A vector or data frame.

...

Optional, unquoted names of variables that should be selected for further processing. Required, if x is a data frame (and no vector) and only selected variables from x should be processed. You may also use functions like : or tidyselect's select_helpers. See 'Examples' or package-vignette.

na

Numeric vector with values that should be replaced with NA values, or a character vector if values of factors or character vectors should be replaced. For labelled vectors, may also be the name of a value label. In this case, the associated values for the value labels in each vector will be replaced with NA. na can also be a named vector. If as.tag = FALSE, values will be replaced only in those variables that are indicated by the value names (see 'Examples').

drop.levels

Logical, if TRUE, factor levels of values that have been replaced with NA are dropped. See 'Examples'.

as.tag

Logical, if TRUE, values in x will be replaced by tagged_na, else by usual NA values. Use a named vector to assign the value label to the tagged NA value (see 'Examples').

predicate

A predicate function to be applied to the columns. The variables for which predicate returns TRUE are selected.

Value

x, with all values in na being replaced by NA. If x is a data frame, the complete data frame x will be returned, with NA's set for variables specified in ...; if ... is not specified, applies to all variables in the data frame.

Details

set_na() converts all values defined in na with a related NA or tagged NA value (see tagged_na). Tagged NAs work exactly like regular R missing values except that they store one additional byte of information: a tag, which is usually a letter ("a" to "z") or character number ("0" to "9").

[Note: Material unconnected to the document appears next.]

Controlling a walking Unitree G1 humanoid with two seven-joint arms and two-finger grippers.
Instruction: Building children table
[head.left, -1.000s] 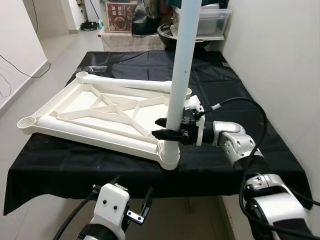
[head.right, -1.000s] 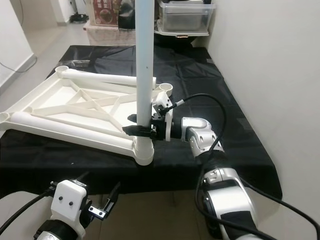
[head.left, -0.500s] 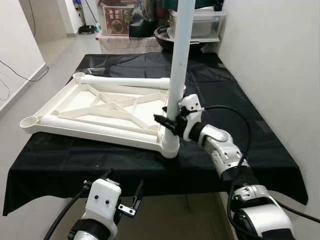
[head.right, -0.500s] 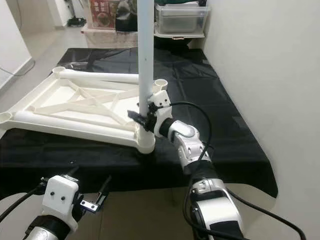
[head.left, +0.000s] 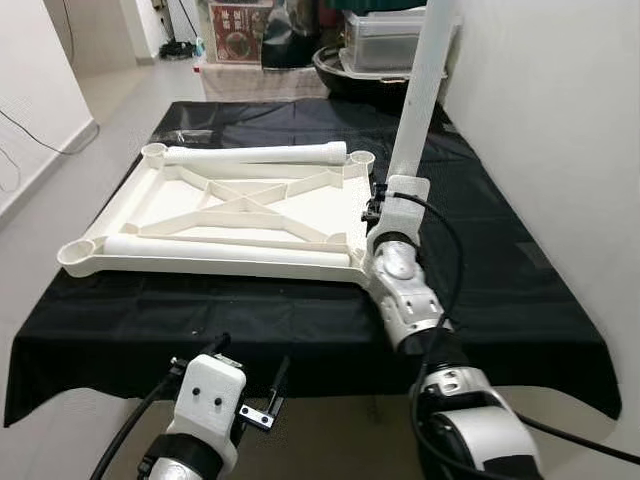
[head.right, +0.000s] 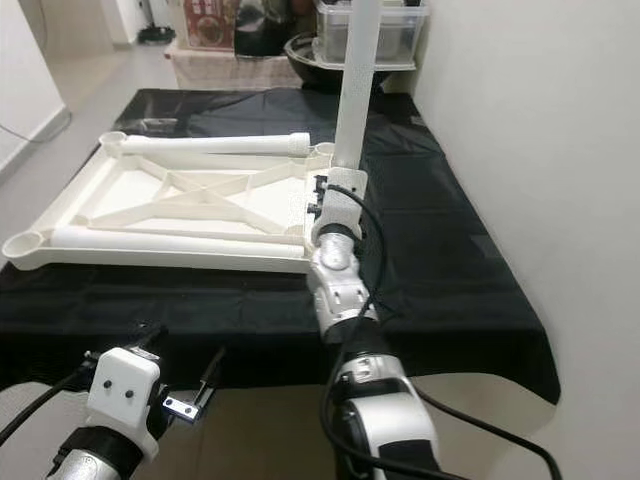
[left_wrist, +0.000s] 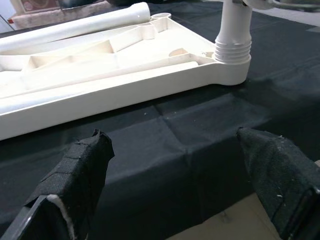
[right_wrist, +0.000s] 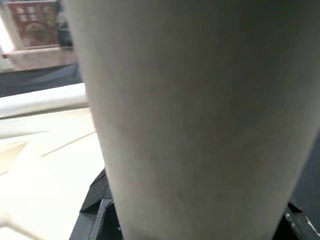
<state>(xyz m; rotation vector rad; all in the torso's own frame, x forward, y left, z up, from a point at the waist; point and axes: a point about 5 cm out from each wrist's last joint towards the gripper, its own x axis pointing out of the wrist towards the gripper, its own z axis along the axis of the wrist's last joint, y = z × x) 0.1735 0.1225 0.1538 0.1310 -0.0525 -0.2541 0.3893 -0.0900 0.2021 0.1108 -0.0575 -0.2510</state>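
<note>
A white children's tabletop (head.left: 240, 215) lies upside down on the black-draped table (head.left: 500, 270). A white leg (head.left: 422, 90) stands in its near right corner socket (left_wrist: 232, 50) and leans slightly right. My right gripper (head.left: 388, 195) is shut on the leg low down. In the right wrist view the leg (right_wrist: 190, 115) sits right up against the camera, between the black fingers (right_wrist: 95, 200). My left gripper (head.left: 248, 365) hangs open below the table's front edge, and its padded fingers (left_wrist: 75, 175) frame the cloth edge. A loose white tube (head.left: 255, 153) lies along the tabletop's far side.
A white wall runs close along the right. Behind the table stand a clear storage box (head.left: 385, 40), a dark bowl (head.left: 345, 65) and a red-printed carton (head.left: 238, 18). Open floor (head.left: 90, 110) lies to the left. Black cloth hangs over the front edge (head.left: 200, 330).
The view has shifted. My right arm swung from the leg's right side round to its near side, still holding it. The tabletop has turned on the cloth and the leg now leans right.
</note>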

Different NA values for different variables

If na is a named vector and as.tag = FALSE, the names indicate variable names, and the associated values indicate those values that should be replaced by NA in the related variable. For instance, set_na(x, na = c(v1 = 4, v2 = 3)) would replace all 4 in v1 with NA and all 3 in v2 with NA.

If na is a named list and as.tag = FALSE, it is possible to replace different multiple values by NA for different variables separately. For example, set_na(x, na = list(v1 = c(1, 4), v2 = 5:7)) would replace all 1 and 4 in v1 with NA and all 5 to 7 in v2 with NA.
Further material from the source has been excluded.